Task instructions: Transcribe the listing from its top line through the line with "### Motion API". Keep it exact, both ends included, and add nothing.
########
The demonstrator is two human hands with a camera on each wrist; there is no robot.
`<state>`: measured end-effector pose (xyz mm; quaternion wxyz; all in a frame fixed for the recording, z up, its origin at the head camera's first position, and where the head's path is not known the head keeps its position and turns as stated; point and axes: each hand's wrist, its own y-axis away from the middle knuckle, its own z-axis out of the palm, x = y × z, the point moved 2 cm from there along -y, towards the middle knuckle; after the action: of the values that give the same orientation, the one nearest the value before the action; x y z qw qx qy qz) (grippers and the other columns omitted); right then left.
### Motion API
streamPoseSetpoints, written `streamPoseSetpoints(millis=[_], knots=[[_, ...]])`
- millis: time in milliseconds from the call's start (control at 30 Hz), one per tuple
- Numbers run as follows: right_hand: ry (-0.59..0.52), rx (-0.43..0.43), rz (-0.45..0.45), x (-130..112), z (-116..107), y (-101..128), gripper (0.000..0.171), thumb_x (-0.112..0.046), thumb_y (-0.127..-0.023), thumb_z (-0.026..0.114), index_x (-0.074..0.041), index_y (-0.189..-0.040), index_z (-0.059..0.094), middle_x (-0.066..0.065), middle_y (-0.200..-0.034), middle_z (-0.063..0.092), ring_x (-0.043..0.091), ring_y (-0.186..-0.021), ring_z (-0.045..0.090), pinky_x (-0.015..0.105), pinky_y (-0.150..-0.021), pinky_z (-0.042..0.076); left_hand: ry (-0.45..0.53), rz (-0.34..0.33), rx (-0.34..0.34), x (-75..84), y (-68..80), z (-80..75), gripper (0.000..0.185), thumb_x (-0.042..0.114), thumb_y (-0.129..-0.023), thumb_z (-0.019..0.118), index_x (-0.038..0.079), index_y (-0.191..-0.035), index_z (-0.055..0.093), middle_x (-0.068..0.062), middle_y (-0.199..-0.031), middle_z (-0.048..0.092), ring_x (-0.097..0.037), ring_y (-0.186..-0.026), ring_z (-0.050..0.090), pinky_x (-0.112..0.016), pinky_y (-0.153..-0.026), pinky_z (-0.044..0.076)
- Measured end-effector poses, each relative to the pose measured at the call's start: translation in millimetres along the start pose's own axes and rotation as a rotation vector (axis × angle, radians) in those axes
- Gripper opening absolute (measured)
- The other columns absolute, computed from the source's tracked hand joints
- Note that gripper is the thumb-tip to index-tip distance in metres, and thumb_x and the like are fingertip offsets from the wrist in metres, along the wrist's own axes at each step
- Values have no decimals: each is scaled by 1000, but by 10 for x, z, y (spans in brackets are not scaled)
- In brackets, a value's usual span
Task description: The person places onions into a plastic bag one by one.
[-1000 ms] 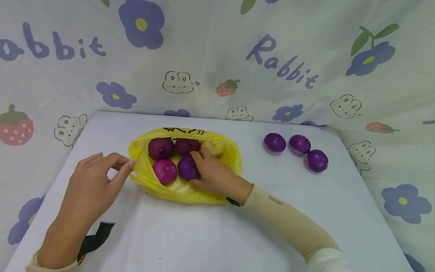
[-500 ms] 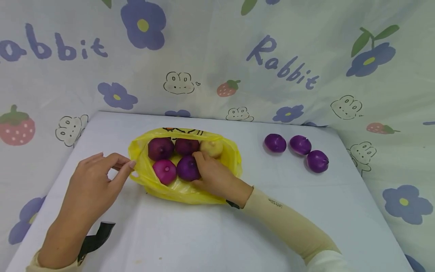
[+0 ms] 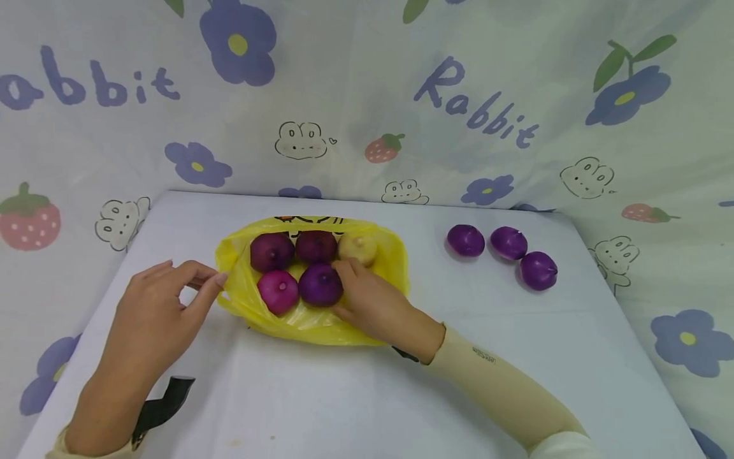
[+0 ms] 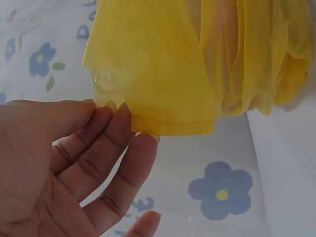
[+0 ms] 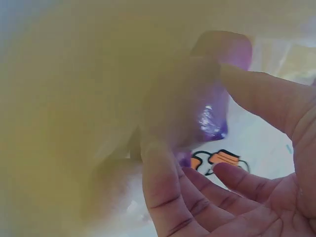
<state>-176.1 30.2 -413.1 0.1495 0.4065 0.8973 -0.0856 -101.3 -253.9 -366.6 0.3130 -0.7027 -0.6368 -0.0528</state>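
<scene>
White tabletop (image 3: 401, 408), left fingers (image 4: 139, 162) in a pinch on crinkled plastic bag (image 3: 287, 328), right fingers (image 3: 348, 278) loosely apart at round purple onion (image 3: 317, 285).

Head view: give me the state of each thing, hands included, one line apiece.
Yellow bag: on the table, mouth open
Left hand: pinching the bag's left edge
Right hand: reaching into the bag; whether it grips, I cannot tell
Purple ball: in the bag, at the right hand's fingers
Pink ball: in the bag, uncovered
Pale yellow ball: in the bag, far side
Three loose purple balls: lying outside the bag
</scene>
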Motion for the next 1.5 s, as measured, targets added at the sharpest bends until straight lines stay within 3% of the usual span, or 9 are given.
streamPoseSetpoints(millis=[167, 300, 533, 800, 1000, 1200, 1367, 1500], knots=[[67, -57, 31, -21, -59, 143, 71, -31, -94, 81, -8, -148, 41, 12, -134, 57, 23, -95, 67, 34, -81, 61, 2, 17, 14, 7, -7, -7, 13, 16, -98, 75, 3, -100, 74, -16, -90, 76, -29, -58, 60, -59, -120, 31], [98, -91, 42, -23, -92, 258, 66, -36, -95, 80, -10, -145, 46, 9, -126, 60, 22, -80, 65, 35, -66, 58, 2, 10, 6, 3, -9, -6, 14, 16, -98, 74, 3, -101, 74, -17, -92, 76, -29, -57, 61, -60, -120, 30], [137, -135, 30, -5, -110, 417, 58, -37, -95, 79, -10, -140, 53, 6, -111, 64, 17, -64, 56, 29, -55, 50, -3, -11, -7, -5, -7, -1, 15, 17, -98, 74, 2, -103, 74, -18, -92, 76, -29, -57, 60, -60, -121, 28], [133, -171, 26, -4, -194, 498, 68, -47, -91, 81, -11, -141, 53, 4, -110, 64, 15, -65, 55, 29, -56, 50, -5, -15, -12, -11, -7, -7, 15, 17, -98, 74, 2, -102, 74, -18, -91, 76, -28, -56, 59, -60, -121, 28], [121, -173, 24, -11, -257, 550, 66, -50, -94, 77, -11, -142, 55, 3, -105, 67, 17, -69, 59, 32, -56, 51, -6, 4, 5, -5, -5, -15, 14, 15, -97, 75, 2, -101, 74, -17, -90, 76, -25, -54, 58, -60, -120, 29], [95, -187, 42, -13, -313, 608, 62, -49, -96, 74, -12, -143, 55, 4, -109, 70, 20, -80, 66, 36, -63, 56, -17, -22, -18, -11, 3, -22, 17, 17, -98, 74, 1, -103, 73, -18, -92, 76, -29, -57, 60, -59, -122, 26], [32, -134, 35, 18, -378, 672, 59, -45, -98, 73, -11, -143, 57, 7, -120, 71, 19, -90, 71, 38, -72, 60, -17, -20, -19, -6, -7, -28, 17, 18, -98, 74, 2, -103, 74, -18, -92, 76, -28, -58, 60, -59, -122, 27], [-30, -56, 6, 55, -433, 719, 53, -41, -99, 74, -9, -139, 60, 6, -119, 72, 17, -94, 72, 38, -76, 60, -18, -13, -13, -10, -6, -24, 16, 18, -98, 74, 2, -103, 74, -18, -92, 76, -26, -56, 59, -59, -122, 27]])
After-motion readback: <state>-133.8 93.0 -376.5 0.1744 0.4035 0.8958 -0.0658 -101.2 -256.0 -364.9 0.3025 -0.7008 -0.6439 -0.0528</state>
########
Output of the exercise:
The demonstrator is two human hands with a camera on each wrist; there is no robot.
`<state>`: measured end-effector pose (xyz mm; quaternion wxyz; all in a frame fixed for the recording, z up, its origin at the head camera's first position, and where the head's path is not known the head keeps its position and turns as stated; point and axes: each hand's wrist, its own y-axis away from the middle knuckle, its own z-axis out of the palm, x = y × z, the point moved 2 cm from there along -y, towards the middle knuckle; after the action: of the values that give the same orientation, the one nearest the value before the action; x y z qw qx qy qz) (grippers and the other columns omitted); right then left.
### Motion API

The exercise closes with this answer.